В зоне фудкорта выбираем кафешку.
— Бургеры или нормальная еда? — интересуюсь у мальчишки.
— Странная ты, бургеры — и есть нормальная еда, — поправляет меня.
— Лёш, я тебя умоляю! — театрально закатываю глаза. — Ладно, уговорил! — Заказываю жареную картошку и бургеры.
Я и фастфуд — уму непостижимо!
Похоже, это было в прошлой жизни.
Что я полюблю в новой жизни, пока точно не знаю. Нужно пробовать всё подряд.
Гулять, так гулять.
Жить, так на полную катушку.
Любить, так любить…
А вот кого?..
Информация уже наклевывается, но пока не хочу верить.
Может, отпустить себя, разрешить роман с соседом? Всё равно на большее он не годится. А так чего добру-то пропадать?
Несемейный человек, сразу видно. Для семьи не годится. Возиться с ним никто не будет.
Воспитывать взрослого мужика — такое себе удовольствие, даже для самой терпеливой женщины на свете.

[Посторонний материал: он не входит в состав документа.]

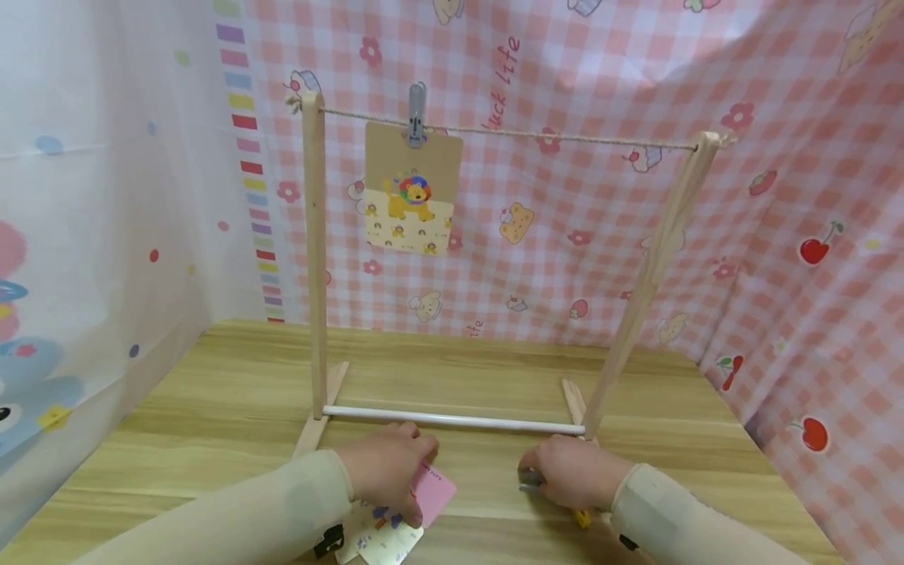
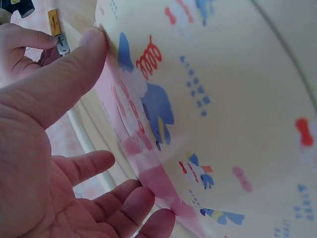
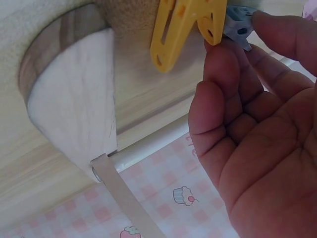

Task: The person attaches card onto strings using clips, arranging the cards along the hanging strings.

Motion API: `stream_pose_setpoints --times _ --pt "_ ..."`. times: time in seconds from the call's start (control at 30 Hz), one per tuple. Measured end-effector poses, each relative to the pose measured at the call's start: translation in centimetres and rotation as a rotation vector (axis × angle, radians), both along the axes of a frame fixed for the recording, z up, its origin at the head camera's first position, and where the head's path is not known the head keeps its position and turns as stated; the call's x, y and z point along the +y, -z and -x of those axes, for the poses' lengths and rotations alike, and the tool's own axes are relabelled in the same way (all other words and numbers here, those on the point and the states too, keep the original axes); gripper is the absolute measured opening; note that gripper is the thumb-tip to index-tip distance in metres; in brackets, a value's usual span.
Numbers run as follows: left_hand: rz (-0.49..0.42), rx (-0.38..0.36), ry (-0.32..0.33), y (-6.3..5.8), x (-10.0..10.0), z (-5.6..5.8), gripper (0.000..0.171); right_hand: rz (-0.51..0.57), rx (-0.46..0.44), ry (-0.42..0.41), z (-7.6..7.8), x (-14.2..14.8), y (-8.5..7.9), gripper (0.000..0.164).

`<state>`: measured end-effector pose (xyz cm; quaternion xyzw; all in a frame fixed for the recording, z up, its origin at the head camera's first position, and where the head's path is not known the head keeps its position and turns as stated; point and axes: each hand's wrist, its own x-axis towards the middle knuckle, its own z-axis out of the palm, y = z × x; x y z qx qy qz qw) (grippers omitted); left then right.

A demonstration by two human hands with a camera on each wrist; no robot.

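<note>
A pink and cream card (image 1: 434,494) with blue cartoon figures is held by my left hand (image 1: 388,471), low at the front of the table. In the left wrist view its printed cream face (image 2: 223,124) fills the right side, with the thumb at one edge and fingertips along the pink part. Whether there is more than one card is unclear. My right hand (image 1: 575,473) pinches a grey clothespin (image 3: 240,25) between thumb and fingers. A yellow clothespin (image 3: 190,25) is right beside it, partly seen under the hand in the head view.
Behind the hands stands a wooden frame (image 1: 315,259) with a white bottom rod (image 1: 452,420). Twine (image 1: 565,137) runs across its top. From it hangs a brown and cream lion card (image 1: 410,216) under another grey clothespin (image 1: 417,110). Patterned cloth (image 1: 537,298) surrounds the table (image 1: 452,377).
</note>
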<state>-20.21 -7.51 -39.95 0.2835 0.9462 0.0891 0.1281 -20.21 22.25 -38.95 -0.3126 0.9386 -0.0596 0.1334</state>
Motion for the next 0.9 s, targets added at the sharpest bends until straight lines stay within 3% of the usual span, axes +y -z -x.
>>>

А вот пуститься с ним во все тяжкие, заняв место его постоянной любовницы, я бы согласилась. При одном условии — предложение должно поступить от него!
Любовница полковника! — хорошо звучит. Высокий полет мысли, — одобряю сама себя и улыбаюсь как девчонка.
Смеюсь над собой, а самой хочется разреветься. Больно же на душе…
Должно быть больно, но отчего-то мне хорошо и легко. Ни угрызений совести, ни вины.
Если раньше я считала, что женщина — это жена, мать. И она не имеет права порочить себя громким званием «любовница», то сейчас в моем мозгу что-то сломалось.
Самое страшное — я не хочу это менять! Мне нравится.